Scan the entries for the word "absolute" and return every line that has it.

= Records from a data collection =
Segment Open

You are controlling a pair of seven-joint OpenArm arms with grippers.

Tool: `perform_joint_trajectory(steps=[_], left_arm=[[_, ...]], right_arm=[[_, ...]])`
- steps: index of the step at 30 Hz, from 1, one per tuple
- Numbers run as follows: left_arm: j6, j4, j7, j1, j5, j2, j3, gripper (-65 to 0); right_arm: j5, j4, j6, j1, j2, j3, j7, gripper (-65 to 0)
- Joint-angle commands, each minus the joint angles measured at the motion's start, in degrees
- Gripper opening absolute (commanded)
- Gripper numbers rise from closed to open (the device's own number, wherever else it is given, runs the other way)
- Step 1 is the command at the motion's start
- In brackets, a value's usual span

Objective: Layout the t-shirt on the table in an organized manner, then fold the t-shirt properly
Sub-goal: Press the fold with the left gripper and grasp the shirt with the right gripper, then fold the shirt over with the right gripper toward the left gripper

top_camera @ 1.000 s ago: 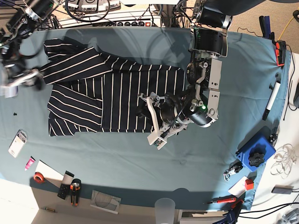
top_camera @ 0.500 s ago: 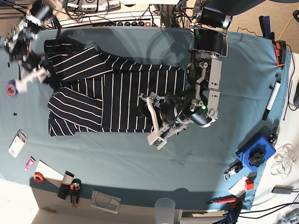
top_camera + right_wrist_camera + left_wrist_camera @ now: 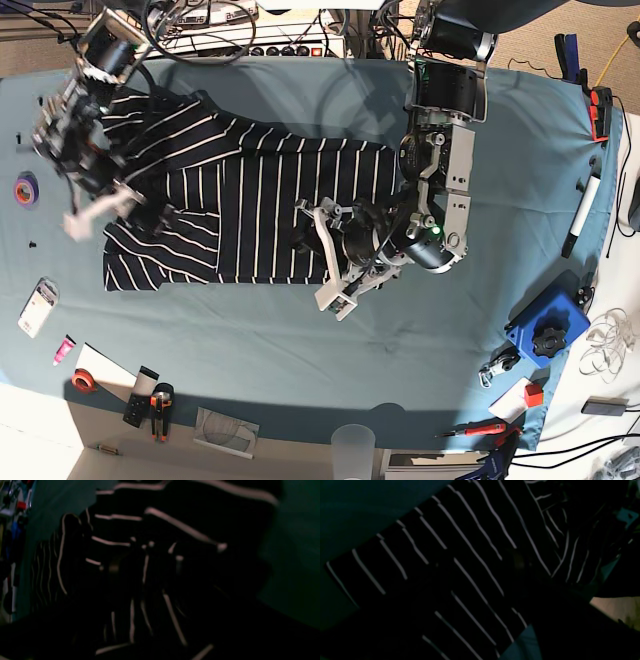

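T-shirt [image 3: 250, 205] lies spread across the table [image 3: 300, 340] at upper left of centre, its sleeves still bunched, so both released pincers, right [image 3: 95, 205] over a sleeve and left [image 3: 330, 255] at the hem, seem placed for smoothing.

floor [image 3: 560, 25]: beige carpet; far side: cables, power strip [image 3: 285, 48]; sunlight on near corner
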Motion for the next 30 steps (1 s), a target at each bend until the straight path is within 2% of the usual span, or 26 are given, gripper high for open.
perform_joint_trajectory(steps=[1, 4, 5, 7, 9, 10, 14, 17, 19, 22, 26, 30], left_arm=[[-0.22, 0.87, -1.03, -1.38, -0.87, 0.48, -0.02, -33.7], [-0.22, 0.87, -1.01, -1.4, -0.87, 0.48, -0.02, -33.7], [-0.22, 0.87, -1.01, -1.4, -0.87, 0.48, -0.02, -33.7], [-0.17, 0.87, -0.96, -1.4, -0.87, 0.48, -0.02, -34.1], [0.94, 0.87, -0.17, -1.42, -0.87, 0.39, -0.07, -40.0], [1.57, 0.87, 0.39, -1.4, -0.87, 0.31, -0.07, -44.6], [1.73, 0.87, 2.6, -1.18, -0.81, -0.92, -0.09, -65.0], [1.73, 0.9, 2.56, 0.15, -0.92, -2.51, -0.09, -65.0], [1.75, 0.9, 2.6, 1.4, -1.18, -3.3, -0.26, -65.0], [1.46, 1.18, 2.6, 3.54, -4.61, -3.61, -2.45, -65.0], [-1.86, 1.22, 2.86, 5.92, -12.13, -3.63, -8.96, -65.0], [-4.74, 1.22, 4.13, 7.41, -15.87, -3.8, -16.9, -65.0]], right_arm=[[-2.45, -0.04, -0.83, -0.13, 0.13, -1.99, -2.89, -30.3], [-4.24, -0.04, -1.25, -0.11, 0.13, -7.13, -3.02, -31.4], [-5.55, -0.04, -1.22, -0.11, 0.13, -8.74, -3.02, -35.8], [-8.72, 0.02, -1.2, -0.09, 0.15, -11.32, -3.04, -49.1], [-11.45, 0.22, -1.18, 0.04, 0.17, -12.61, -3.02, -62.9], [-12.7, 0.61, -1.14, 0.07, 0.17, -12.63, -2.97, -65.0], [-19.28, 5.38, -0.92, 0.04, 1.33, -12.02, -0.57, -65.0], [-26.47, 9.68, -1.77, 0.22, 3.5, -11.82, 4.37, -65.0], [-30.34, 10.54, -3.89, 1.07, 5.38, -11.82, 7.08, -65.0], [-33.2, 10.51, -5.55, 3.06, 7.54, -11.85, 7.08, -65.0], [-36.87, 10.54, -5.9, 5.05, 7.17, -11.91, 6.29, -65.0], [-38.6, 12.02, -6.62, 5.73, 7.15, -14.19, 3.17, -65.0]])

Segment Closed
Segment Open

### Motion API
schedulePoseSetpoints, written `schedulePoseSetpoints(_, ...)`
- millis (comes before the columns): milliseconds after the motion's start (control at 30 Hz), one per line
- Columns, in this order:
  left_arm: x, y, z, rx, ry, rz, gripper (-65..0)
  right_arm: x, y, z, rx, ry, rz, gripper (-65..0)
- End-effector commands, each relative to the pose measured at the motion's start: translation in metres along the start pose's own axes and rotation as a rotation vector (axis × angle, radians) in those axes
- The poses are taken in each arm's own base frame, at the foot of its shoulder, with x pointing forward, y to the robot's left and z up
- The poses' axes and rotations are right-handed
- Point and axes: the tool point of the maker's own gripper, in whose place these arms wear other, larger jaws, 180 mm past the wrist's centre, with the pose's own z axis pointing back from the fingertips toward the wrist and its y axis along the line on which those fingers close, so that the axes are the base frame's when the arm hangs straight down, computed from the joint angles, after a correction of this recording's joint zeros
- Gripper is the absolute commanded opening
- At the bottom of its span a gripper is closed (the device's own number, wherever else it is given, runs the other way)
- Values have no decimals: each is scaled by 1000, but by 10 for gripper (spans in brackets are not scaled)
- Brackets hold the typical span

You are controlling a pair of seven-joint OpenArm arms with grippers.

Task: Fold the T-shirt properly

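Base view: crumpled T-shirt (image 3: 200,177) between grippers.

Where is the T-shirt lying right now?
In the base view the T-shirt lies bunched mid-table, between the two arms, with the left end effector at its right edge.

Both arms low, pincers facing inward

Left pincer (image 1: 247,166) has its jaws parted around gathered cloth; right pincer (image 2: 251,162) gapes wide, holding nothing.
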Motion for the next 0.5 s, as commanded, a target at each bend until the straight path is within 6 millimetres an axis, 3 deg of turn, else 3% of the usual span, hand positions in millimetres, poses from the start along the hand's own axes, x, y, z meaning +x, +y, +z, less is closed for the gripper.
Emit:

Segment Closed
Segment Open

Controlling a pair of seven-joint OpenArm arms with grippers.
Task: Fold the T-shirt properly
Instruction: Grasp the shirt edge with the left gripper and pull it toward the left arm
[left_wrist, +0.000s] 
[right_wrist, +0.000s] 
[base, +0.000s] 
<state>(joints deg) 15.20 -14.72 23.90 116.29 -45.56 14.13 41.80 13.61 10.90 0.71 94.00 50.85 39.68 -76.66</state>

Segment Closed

= Task response =
- Gripper opening absolute (commanded)
- Gripper is the absolute commanded opening

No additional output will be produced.